▶ **Brief**
Every line of the material below in which "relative" shows up is to be located and copied.

▶ **Provided information**
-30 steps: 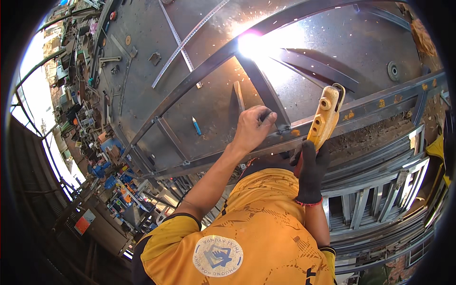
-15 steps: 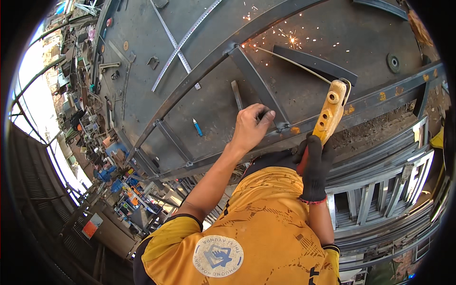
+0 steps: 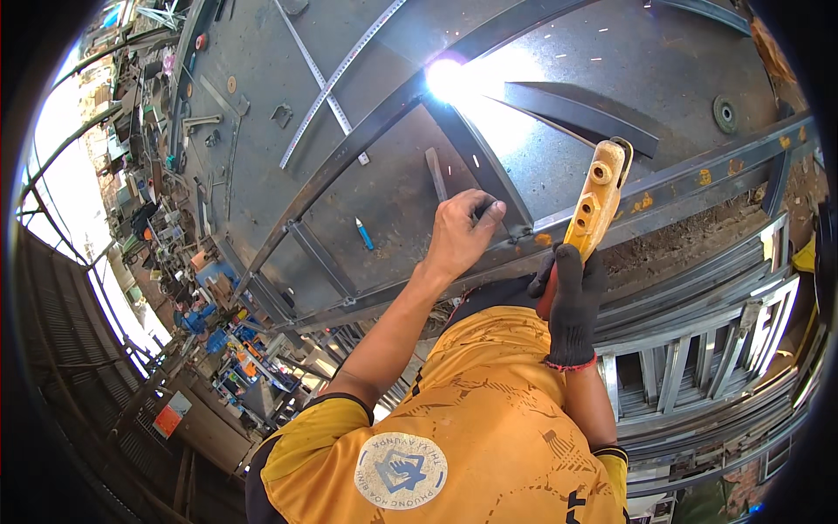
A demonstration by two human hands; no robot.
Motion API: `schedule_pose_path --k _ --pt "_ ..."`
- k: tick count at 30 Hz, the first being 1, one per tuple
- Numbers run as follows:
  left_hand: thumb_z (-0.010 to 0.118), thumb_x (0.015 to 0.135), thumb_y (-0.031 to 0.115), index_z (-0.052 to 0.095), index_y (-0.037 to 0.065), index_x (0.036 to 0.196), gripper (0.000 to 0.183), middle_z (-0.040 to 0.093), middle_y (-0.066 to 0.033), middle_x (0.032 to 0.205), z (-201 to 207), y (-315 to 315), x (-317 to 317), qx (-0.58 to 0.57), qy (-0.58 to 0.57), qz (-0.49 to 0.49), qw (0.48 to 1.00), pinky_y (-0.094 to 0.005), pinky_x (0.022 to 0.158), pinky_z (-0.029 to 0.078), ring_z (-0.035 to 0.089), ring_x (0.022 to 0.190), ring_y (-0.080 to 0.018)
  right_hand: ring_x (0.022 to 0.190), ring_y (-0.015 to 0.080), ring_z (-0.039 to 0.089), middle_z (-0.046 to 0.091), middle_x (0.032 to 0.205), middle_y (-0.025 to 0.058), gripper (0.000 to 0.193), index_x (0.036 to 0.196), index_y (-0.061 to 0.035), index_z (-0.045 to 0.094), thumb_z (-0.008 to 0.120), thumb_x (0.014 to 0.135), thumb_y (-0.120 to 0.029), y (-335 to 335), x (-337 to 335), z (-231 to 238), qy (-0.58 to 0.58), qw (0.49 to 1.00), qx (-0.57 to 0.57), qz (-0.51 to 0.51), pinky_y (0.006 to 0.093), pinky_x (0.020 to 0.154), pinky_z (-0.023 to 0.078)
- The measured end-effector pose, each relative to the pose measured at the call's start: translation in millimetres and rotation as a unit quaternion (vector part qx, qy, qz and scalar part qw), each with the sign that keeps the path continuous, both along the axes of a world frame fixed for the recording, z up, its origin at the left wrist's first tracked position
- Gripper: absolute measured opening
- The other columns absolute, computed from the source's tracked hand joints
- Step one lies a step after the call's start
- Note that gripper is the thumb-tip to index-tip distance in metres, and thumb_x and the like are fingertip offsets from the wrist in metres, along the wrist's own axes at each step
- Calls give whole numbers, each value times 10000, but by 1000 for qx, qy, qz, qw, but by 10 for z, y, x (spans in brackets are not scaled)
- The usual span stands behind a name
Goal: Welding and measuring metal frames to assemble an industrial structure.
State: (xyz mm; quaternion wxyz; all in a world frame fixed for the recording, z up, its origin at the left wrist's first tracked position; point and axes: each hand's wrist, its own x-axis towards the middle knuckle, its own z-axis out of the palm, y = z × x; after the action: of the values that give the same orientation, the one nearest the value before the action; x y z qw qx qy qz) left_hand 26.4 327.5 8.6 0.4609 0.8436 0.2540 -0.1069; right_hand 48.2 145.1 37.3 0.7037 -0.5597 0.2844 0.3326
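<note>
My right hand [image 3: 576, 293], in a dark glove, grips a welding electrode holder [image 3: 592, 205] with a worn yellow head and a red handle. From its jaws a thin welding rod [image 3: 559, 128] reaches up and left to a glaring white arc [image 3: 447, 80]. That glare hides the joint where a short crossbar [image 3: 489, 175] meets the curved bar of a steel frame [image 3: 371, 124]. My bare left hand [image 3: 464, 231] hangs over the frame's near side, fingers curled in and thumb against them, nothing showing between them. Beside its knuckles lies a short metal strip [image 3: 436, 173].
A blue marker [image 3: 364, 234] lies on the dark steel table inside the frame. Two crossed white rulers [image 3: 325, 92] lie beyond the curved bar. A loose steel angle piece [image 3: 594, 120] and a grinding disc [image 3: 724, 113] are to the right. Stacked metal frames [image 3: 690, 371] stand low right.
Scattered sparks at the rod's tip have given way to a bright white arc. My right hand and the holder have shifted slightly left. My left hand has stayed in place.
</note>
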Motion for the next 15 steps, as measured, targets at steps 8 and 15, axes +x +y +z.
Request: schedule_pose_path --k 8,15 --pt "693 901 163 694 -46 883 210 646 -97 709 -43 27 -14 10 -12 -3 1000 -309 613 461 567 635 -133 477 136 508 536 616 33 270 977 -22 561 545 993 -291 -41 -14 31 13 1000 -24 -2 283 467 421" --pt "691 895 145 693 -46 871 192 632 -93 688 1 41 -3 5 19 8 1000 -300 586 445 545 604 -129 476 150 521 530 601 54 285 968 2 568 547 964 -282 -139 5 142 42 997 -44 -51 286 486 429"
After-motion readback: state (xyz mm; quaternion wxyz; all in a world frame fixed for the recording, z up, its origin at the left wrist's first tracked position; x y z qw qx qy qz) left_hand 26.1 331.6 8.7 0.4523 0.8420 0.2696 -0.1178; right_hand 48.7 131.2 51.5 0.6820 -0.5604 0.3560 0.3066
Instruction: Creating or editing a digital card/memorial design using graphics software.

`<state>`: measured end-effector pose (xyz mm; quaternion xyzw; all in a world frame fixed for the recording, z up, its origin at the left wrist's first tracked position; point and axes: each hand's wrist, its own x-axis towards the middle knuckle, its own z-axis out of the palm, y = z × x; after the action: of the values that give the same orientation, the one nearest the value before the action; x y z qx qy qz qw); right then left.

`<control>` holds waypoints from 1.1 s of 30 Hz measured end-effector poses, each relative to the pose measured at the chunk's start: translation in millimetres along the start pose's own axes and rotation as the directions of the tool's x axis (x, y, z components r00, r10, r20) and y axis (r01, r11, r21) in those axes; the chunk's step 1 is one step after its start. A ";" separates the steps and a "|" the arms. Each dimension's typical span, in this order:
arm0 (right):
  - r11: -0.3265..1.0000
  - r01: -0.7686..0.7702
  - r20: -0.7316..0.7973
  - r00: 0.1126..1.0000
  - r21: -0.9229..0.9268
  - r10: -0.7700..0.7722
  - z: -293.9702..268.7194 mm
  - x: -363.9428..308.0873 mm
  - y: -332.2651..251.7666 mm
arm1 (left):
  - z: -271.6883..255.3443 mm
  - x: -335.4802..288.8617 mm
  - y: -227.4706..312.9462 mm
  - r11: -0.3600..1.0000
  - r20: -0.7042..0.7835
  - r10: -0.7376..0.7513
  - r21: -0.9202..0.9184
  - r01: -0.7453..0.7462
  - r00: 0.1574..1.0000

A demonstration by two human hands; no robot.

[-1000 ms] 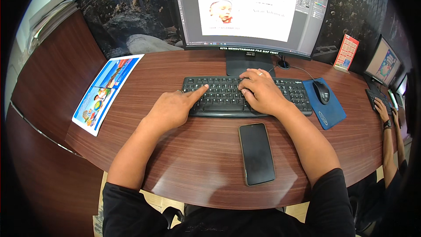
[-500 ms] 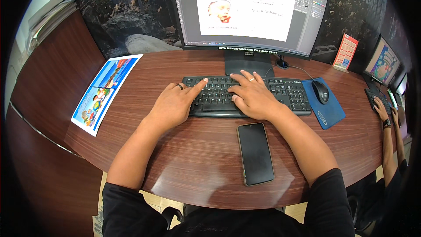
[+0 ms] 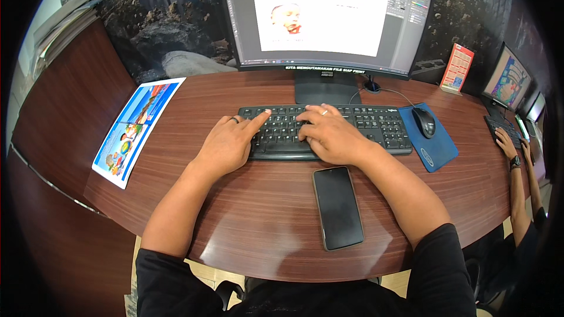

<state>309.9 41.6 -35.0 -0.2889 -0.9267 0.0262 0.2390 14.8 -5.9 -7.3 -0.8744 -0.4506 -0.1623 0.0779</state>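
Note:
My left hand [image 3: 225,145] rests at the left end of a black keyboard [image 3: 279,148], its index finger stretched onto the upper left keys. A dark ring is on one of its fingers. Over the middle of the same keyboard lies my right hand [image 3: 333,138], fingers bent and apart on the keys, with a light metal ring. Neither hand holds anything. Just in front of the keyboard, near my right forearm, a smartphone [image 3: 339,208] lies with a dark screen. Behind it all stands a curved monitor [image 3: 323,20] showing a white page with a baby's photo.
A black mouse [image 3: 423,122] sits on a blue mouse pad [image 3: 433,151] right of the keyboard. Colourful printed sheets [image 3: 135,132] lie at the left. A red desk calendar [image 3: 457,69] stands at the back right. Far right, another person's hands [image 3: 507,142] are at a second keyboard.
The right hand's fingers have drawn in closer together on the keys. Some text on the monitor's page has faded or gone. The whole view has shifted slightly.

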 end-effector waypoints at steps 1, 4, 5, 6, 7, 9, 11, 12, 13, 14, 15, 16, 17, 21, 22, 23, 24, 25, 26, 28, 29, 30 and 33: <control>1.000 0.024 -0.007 1.000 -0.004 -0.024 2.9 1.4 -1.3 | 0.5 -1.7 -0.9 1.000 -0.022 -0.005 0.006 0.005 1.000; 0.999 0.041 -0.029 0.999 -0.017 -0.042 2.7 1.6 -5.4 | 0.2 -1.1 -0.5 1.000 -0.020 -0.014 0.008 0.014 1.000; 0.999 0.034 -0.041 0.999 0.001 -0.034 3.5 2.3 -7.7 | 0.1 -1.6 -0.1 1.000 -0.024 -0.004 0.009 0.004 1.000; 0.999 0.029 -0.053 0.998 0.020 -0.028 3.8 2.5 -9.0 | 0.0 -1.8 0.3 1.000 -0.045 0.010 -0.002 -0.010 0.999; 0.999 0.020 -0.041 0.999 0.037 -0.018 3.6 2.2 -9.1 | -0.3 -1.2 1.1 1.000 -0.065 0.024 -0.012 -0.025 0.998; 1.000 0.021 -0.016 1.000 0.003 -0.021 5.6 -1.6 -8.0 | -0.8 0.2 3.4 1.000 -0.059 0.025 -0.016 -0.026 0.998; 0.999 0.023 0.016 1.000 -0.040 -0.023 3.4 -1.2 -8.1 | -0.9 0.6 3.6 1.000 -0.053 0.021 -0.017 -0.022 0.998; 0.999 0.023 0.014 1.000 -0.041 -0.023 2.6 -0.8 -9.1 | 0.0 0.0 2.0 0.999 -0.052 0.034 -0.012 -0.035 0.998; 1.000 0.012 0.012 1.000 -0.012 -0.012 2.2 -0.9 -10.2 | 1.0 -0.4 0.9 0.999 -0.051 0.047 -0.006 -0.047 0.998; 1.000 0.002 0.011 1.000 0.017 -0.002 2.0 -1.0 -10.8 | 2.0 -0.4 0.5 0.999 -0.052 0.049 -0.005 -0.049 0.997; 1.000 0.001 0.009 1.000 0.016 -0.001 2.7 -1.3 -10.2 | 3.0 -0.4 0.2 0.998 -0.062 0.058 -0.001 -0.058 0.996; 1.000 0.012 0.002 1.000 -0.003 -0.012 4.2 -1.7 -8.9 | 3.4 -0.2 0.1 0.998 -0.072 0.067 0.002 -0.067 0.995; 0.999 0.023 -0.003 1.000 -0.022 -0.023 5.1 -1.8 -7.9 | 3.8 0.1 0.1 0.998 -0.072 0.069 0.003 -0.069 0.995; 1.000 0.014 -0.063 0.998 -0.008 -0.014 3.7 -0.3 -8.5 | 8.3 0.1 -0.2 0.997 -0.038 0.036 -0.070 -0.039 0.999; 1.000 0.019 -0.067 0.998 -0.007 -0.019 3.1 0.0 -8.4 | 9.5 -0.3 -0.2 0.993 -0.014 0.005 -0.116 -0.007 1.000; 1.000 0.023 -0.070 0.997 -0.006 -0.023 2.6 0.1 -7.9 | 9.5 0.0 -0.1 0.993 -0.014 0.007 -0.116 -0.009 1.000; 1.000 0.021 -0.071 0.997 -0.007 -0.022 2.1 0.1 -7.9 | 9.4 0.2 -0.2 0.993 -0.020 0.007 -0.121 -0.009 1.000; 1.000 0.024 -0.071 0.997 -0.002 -0.024 1.5 -0.1 -8.1 | 9.2 0.5 -0.1 0.992 -0.026 0.006 -0.126 -0.009 1.000; 1.000 0.027 -0.070 0.997 0.003 -0.026 1.2 -0.2 -8.1 | 8.3 0.7 0.4 0.992 -0.026 0.007 -0.126 -0.010 1.000; 1.000 0.022 -0.073 0.997 0.002 -0.022 0.7 -0.9 -7.4 | 5.6 1.2 1.8 0.994 -0.029 0.026 -0.103 -0.029 0.999; 1.000 0.018 -0.074 0.997 0.000 -0.018 1.0 -1.1 -6.7 | 5.0 1.3 1.9 0.994 -0.028 0.026 -0.104 -0.029 0.999; 1.000 0.017 -0.072 0.997 0.001 -0.016 1.7 -1.2 -5.4 | 4.7 1.7 1.7 0.996 -0.034 0.038 -0.084 -0.040 0.999; 1.000 0.027 -0.083 0.996 -0.002 -0.027 2.5 1.2 -3.0 | 5.1 -0.7 -3.4 0.997 -0.054 0.053 -0.058 -0.056 0.997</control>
<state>306.3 40.0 -36.1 -0.2772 -0.9198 0.0104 0.2774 12.7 -3.1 -12.4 -0.8836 -0.4195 -0.1965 0.0683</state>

▶ **Solution**
- The measured end-effector pose, each relative to the pose measured at the call's start: translation in millimetres and rotation as a unit quaternion (vector part qx, qy, qz and scalar part qw), each with the sign that keeps the path continuous, both along the axes of a world frame fixed for the recording, z up, its origin at the left wrist's first tracked position
`<control>` holds waypoints from 1.1 s of 30 Hz measured end-effector poses, each relative to the pose measured at the chunk's start: translation in millimetres along the start pose's own axes and rotation as the directions of the tool's x axis (x, y, z components r00, r10, r20) and y axis (r01, r11, r21) in those axes; the chunk's step 1 is one step after its start. A ";" separates the steps and a "|" the arms. Each dimension's typical span, in this order:

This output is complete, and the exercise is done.